Стоял я и думал с волнением: «Откуда, откуда у хилой, крошечной березки нашлось столько силы и упрямства, чтобы пробиться к свету?»
И тут на ум пришел сероглазый замкнутый паренек, каких-то полчаса назад указавший мне дорогу в Покровку. Он, русский парнишка, чем-то напомнил мне это упрямое деревцо. И посветлело у меня на душе, и крепко я поверил: не пропадет, не затеряется в жизни нелюдимый с виду мальчишка!
Скворчата
В мае было по-летнему тепло и солнечно. Покровские мальцы с отчаянной лихостью бултыхались в Шоколадном озере — шафранно-бурой луже с глинистыми берегами.
Пчелы возвращались в ульи отяжелевшими от доброго взятка. Осмелевшие скворцы залетали даже в сени в поисках корма для своих прожорливых птенцов. (В нашем глухом проулке в каждом дворе было по два-три скворечника.)
Но вот пожаловал июнь, и погоду как подменили. Зачастили дожди — нудные, осенние. Иной день вперемешку с моросящей пылью сыпала с оловянного неба колючая крупа. А в другой — мощный ливень проносился над поселком, будто потоп обрушивался на несчастную землю.
Случалось, целую ночь баламутил северяк-сорвиголова, то громыхая листом железа на крыше беспечного соседа, то нахально ломясь в сенную дверь, то зло, наотмашь, бросая в окна пригоршни крупных, точно речные камушки, дождинок.
Птицы и те попрятались от такой ералашной непогодицы. Думалось: уж не разучились ли они петь?

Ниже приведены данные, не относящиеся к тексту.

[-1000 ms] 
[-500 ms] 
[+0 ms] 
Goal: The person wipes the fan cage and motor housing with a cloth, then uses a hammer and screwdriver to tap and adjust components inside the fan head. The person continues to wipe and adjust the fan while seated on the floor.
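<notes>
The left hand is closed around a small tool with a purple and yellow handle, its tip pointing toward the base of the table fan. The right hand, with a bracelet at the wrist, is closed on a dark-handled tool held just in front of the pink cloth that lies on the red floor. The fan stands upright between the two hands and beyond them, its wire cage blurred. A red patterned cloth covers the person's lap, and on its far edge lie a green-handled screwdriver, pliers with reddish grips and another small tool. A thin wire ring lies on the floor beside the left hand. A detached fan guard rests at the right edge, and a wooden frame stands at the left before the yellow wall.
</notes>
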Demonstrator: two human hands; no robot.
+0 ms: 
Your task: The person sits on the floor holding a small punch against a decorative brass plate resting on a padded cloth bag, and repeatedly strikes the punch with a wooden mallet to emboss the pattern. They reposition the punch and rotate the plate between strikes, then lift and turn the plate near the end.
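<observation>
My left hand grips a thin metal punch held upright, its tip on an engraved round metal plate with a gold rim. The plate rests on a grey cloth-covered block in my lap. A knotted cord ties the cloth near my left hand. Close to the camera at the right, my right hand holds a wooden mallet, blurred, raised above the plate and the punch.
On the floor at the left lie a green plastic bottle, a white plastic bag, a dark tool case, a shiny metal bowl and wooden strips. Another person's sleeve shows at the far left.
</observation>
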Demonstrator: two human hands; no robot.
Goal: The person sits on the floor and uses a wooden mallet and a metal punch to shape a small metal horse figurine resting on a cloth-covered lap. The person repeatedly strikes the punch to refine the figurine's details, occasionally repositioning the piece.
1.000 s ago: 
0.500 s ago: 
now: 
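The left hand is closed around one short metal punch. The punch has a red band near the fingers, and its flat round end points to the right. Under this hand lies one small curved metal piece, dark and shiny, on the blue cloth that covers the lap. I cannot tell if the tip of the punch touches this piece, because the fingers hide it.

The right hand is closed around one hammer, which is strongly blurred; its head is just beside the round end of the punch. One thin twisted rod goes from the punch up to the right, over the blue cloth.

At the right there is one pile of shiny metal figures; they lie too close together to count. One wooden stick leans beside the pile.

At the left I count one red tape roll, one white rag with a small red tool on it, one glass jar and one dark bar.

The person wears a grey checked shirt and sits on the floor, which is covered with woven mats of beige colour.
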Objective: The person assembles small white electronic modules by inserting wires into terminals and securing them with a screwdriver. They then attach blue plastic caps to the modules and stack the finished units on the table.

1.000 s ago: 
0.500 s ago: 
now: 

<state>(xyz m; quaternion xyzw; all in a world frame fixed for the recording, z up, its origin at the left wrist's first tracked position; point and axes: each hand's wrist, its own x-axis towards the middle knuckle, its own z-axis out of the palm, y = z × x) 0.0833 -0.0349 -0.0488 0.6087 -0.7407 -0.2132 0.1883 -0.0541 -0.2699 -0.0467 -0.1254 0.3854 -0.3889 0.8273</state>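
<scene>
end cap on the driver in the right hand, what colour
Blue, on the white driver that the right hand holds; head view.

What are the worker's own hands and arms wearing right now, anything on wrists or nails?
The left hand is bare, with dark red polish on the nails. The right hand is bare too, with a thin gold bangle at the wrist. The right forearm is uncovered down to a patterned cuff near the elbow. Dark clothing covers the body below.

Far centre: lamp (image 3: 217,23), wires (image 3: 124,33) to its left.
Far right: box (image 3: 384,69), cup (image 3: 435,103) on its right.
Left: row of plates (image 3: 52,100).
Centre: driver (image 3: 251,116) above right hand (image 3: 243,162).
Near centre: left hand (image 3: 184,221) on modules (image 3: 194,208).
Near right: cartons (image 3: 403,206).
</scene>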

Как есть полмесяца никому не было радости. Пятнадцатого же числа словно обрезало: перестал моросить зануда дождь, небо под вечер все очистилось от туч — тяжелых, иссиня-пепельных. И закат был непривычно и радостно ясен, щедр на золото и пурпур.
На рассвете в осиннике через дорогу объявился соловей — мой старый знакомый. Пощелкал-пощелкал соловушко, прочищая горло, да как пустит переливчатую трель! Да такую, что и мертвый в могиле не улежал бы!
«К вёдру разошелся наш заглавный запевала леса, — подумал я. — Быть теперь устойчивому теплу».
Утро наступило солнечное, благодатно тихое. Уж ничто не напоминало о затянувшейся непогоде.
Наперегонки друг с другом пели зяблики. Из леса то и дело подавала голос кукушка. Напропалую барабанил дятел.
Особенно же в этот первый погожий денек резвились молодые скворцы-слетки. Они стайками летали над домами — озорные, крикливые, как дети.